Je cherche à joindre la mairie de Jalogny pour trouver un bivouac mais je suis redirigé sur la mairie de Cluny. Bon pourquoi pas mais la secrétaire de mairie m’envoie vers l’Office de tourisme. Je lui explique que je cherche un bivouac pas un hôtel… Elle me donne le portable du chef technique qui ne répond pas, même après mes messages. Je rappelle la mairie qui me donne le portable de son adjoint, pareil… Je suis franchement déçu de ces communes qui veulent faire du chiffre à tout prix, en négligeant l’humain en réfléchissant Euro, rentabilité, investissement… A quoi bon, Cluny est déjà une ville touristique avec son abbaye et ses pèlerins, pourquoi vouloir péter plus haut qu’ils ont le cul ? Pour gagner plus d’argent et perdre en relation humaine ? C’est décidément un concept que j’ai du mal à comprendre.

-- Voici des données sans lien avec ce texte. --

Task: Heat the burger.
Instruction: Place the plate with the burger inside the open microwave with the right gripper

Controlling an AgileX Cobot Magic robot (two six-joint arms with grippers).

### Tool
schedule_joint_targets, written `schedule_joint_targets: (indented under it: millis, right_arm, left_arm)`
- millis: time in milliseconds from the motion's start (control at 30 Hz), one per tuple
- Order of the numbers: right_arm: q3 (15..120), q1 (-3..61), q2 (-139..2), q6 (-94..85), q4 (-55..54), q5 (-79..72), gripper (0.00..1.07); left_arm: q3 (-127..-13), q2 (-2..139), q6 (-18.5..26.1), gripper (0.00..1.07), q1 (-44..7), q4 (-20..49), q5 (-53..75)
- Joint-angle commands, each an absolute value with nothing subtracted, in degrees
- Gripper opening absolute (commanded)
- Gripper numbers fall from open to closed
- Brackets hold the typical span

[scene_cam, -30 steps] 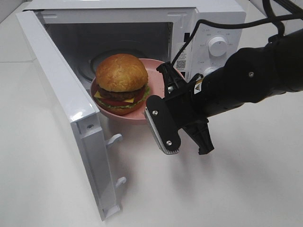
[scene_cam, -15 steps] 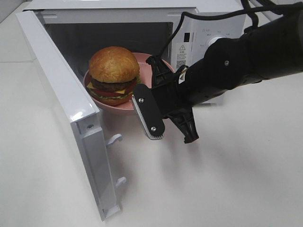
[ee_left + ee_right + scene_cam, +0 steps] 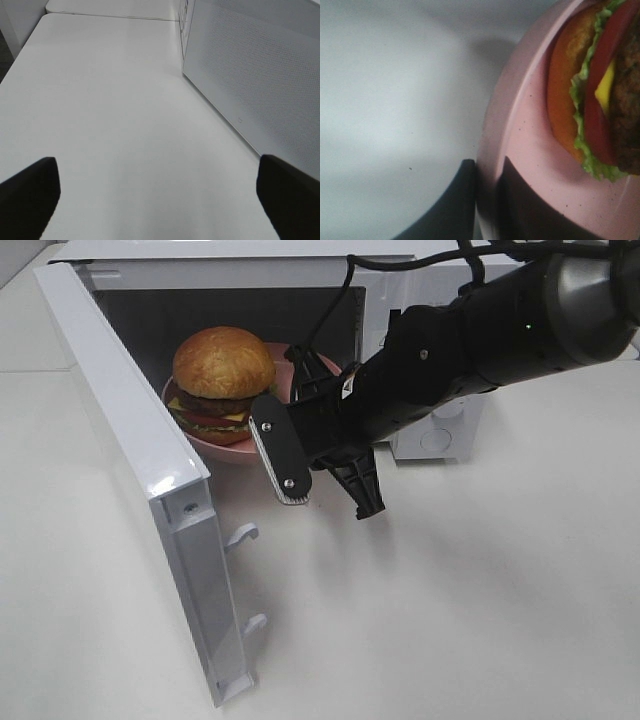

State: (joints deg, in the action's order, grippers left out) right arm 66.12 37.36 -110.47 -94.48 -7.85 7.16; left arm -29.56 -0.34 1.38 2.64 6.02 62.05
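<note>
Burger (image 3: 222, 375) on pink plate (image 3: 215, 448): shifted left and farther into the mouth of the open microwave (image 3: 430, 435) since a second ago. Right gripper (image 3: 487, 195): pinched on the plate's right rim. Door (image 3: 130, 440): swung out, left. Left gripper (image 3: 160, 195): jaws wide, empty, over plain white table (image 3: 450, 620).

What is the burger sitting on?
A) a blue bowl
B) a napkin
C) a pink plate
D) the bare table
C: the burger sits on a pink plate, whose rim shows all around below the bun.
</note>
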Motion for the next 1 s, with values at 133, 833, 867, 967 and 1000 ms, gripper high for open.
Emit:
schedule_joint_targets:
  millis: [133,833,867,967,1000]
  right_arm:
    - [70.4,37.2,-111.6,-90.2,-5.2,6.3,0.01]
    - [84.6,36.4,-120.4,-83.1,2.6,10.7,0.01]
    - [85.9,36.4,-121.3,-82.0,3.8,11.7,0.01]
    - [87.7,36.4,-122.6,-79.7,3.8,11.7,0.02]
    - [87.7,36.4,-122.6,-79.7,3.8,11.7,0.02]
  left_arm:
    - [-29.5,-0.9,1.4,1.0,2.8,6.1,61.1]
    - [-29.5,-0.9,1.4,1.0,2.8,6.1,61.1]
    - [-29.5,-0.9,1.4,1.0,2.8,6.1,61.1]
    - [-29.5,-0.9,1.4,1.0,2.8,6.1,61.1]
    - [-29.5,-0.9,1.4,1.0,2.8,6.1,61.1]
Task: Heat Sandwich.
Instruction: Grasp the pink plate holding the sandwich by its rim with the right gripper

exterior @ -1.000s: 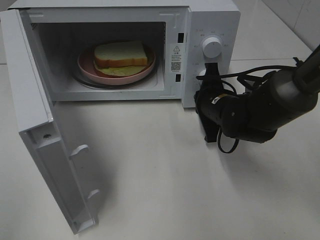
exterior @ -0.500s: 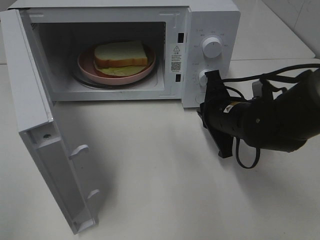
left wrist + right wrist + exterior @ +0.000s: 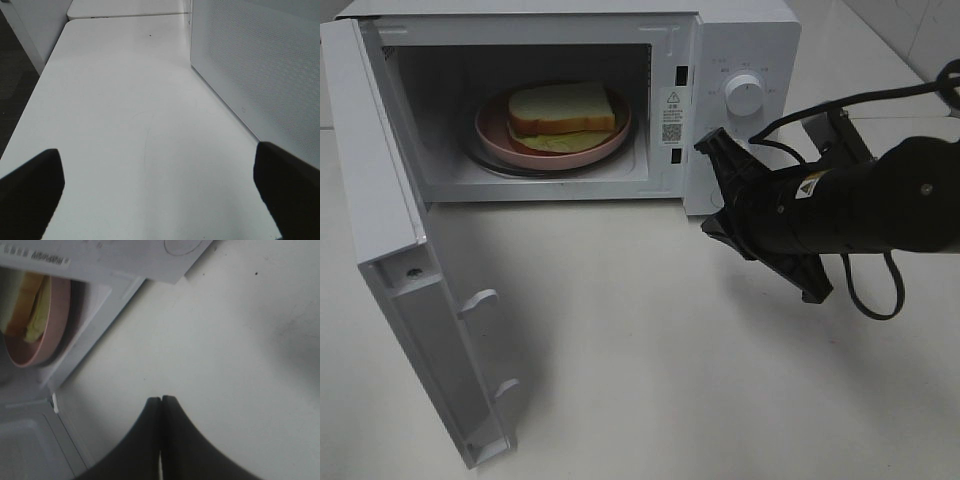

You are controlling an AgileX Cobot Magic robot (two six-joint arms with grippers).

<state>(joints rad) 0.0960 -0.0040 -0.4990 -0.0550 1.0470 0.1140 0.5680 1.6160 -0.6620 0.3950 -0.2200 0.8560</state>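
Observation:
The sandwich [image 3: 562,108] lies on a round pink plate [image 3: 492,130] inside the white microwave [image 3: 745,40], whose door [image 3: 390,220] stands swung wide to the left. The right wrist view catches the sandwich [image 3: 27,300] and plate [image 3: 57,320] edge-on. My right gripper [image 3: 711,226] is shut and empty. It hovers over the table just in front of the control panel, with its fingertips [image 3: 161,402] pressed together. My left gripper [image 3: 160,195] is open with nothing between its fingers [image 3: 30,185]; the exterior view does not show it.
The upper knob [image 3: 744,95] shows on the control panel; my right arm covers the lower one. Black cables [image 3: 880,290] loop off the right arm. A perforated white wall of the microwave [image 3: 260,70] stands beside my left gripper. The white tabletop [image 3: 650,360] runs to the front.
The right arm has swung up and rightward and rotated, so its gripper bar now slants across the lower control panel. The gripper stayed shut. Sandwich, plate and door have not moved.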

Mais avec la chaleur, le téléphone se met en sécurité, plus de GPS, plus d’internet, plus de téléphone. La batterie baisse à vue d’œil. Une pause s’impose et je m’arrête devant l’abbaye ou le tavernier me souhaite la bienvenue. Bonne idée, une petite bière locale sera parfaite. Il me propose une bière d’abbaye, une recette de l’abbesse Mac Hullot du couvent de Clunylingus (lisez à voix haute ). Après cette note poétique, je dois reprendre mon chemin pour trouver un bivouac. Finalement je trouve à Jalogny où je suis agréablement reçu par des particuliers. Le soir la voisine m’invite à venir cueillir des framboises qui feront mon dessert et mon petit déjeuner de demain.

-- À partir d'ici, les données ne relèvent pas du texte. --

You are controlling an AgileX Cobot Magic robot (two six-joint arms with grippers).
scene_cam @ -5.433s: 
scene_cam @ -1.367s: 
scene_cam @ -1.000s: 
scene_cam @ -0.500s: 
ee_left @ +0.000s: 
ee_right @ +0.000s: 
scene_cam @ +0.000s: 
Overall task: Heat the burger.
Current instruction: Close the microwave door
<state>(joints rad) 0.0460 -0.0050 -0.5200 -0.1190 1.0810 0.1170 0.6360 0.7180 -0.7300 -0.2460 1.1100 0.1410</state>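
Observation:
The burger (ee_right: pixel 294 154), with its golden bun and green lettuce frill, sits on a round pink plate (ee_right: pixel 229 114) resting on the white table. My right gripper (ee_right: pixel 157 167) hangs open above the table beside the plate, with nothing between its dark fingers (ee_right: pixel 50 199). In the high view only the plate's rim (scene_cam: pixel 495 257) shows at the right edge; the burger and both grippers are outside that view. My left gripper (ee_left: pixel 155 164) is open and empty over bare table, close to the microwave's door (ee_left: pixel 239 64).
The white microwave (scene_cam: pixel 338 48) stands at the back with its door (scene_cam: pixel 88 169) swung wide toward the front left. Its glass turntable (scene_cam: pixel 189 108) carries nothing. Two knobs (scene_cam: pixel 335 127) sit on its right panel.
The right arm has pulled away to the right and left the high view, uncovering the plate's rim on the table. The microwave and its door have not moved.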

Je me lève tôt pour partir à la fraîcheur, les températures ne cessent de grimper, et le parcours aussi grimpe de plus en plus. Mais il offre des points de vues remarquables, c’est un vrai bonheur. Honoré, comme moi, a hâte de faire une pause. Mais si j’ai probablement pressé le pas, lui ralenti. Il ralenti tellement qu’il tire sur la longe en permanence, parfois même par à coups si violents que j’en tombe à la renverse. Et avec la frontale anti-mouche, le licol n’est plus aussi ample au niveau des oreilles, il s’est blessé. Rien de bien profond, mais ça doit être douloureux. Pourtant il continue de tirer. Vivement la pause ! Ce soir j’ai plus de chance, la mairie de Tramayes me rappelle, le second adjoint me propose le terrain des camping-cars. Il y a des toilettes, de l’eau, de l’herbe un peu, et de l’ombre à partir de 20 heures mais il y a un bistrot tout près,une bonne bière fraîche artisanale fera du bien. Je profite de la soirée ombragée et de la petite table de pique-nique quand un couple et leur fille s’approchent. Je vois bien que la petite a envie d’aller caresser Honoré. Elle se souvient cet hiver avoir vu un monsieur comme moi avec un âne comme Honoré passer devant son école. Les parents qui se souviennent que la petite avait raconté cette anecdote, plaisantent en pensant que ça ne peut pas être nous. Mais au fil de la conversation ils me disent habiter à Ry en Normandie. Je suis effectivement passé à Ry, j’ai même bivouaqué à côté de l’école début février. C’était effectivement Honoré et moi que la petite fille avait vu et notre passage l’avait marquée. Je suis touché qu’elle se soit souvenu de nous et devant l’improbabilité de notre rencontre ce soir en Bourgogne, nous posons pour une séance photo à destination de la maîtresse d’école et de l’Office de tourisme qui nous avait dépanné en eau. Aujourd’hui étape va être courte, une petite dizaine de kilomètres, mais avec deux grosses côtes. Je pars le plus tôt possible afin de profiter des températures les plus clémentes. Honoré est chiant, il est fatigué, moi aussi et je suis soulagé d’arriver chez Marion avant midi. Je ferai une entrée spéciale sur le séjour Mâconnais, parce que si j’ai fait un détour pour venir chez elle, c’est parce-que c’est à elle que j’ai vendu mes chèvres. Alors séquence émotion garantie, mais j’avais promis de venir, me voilà enfin.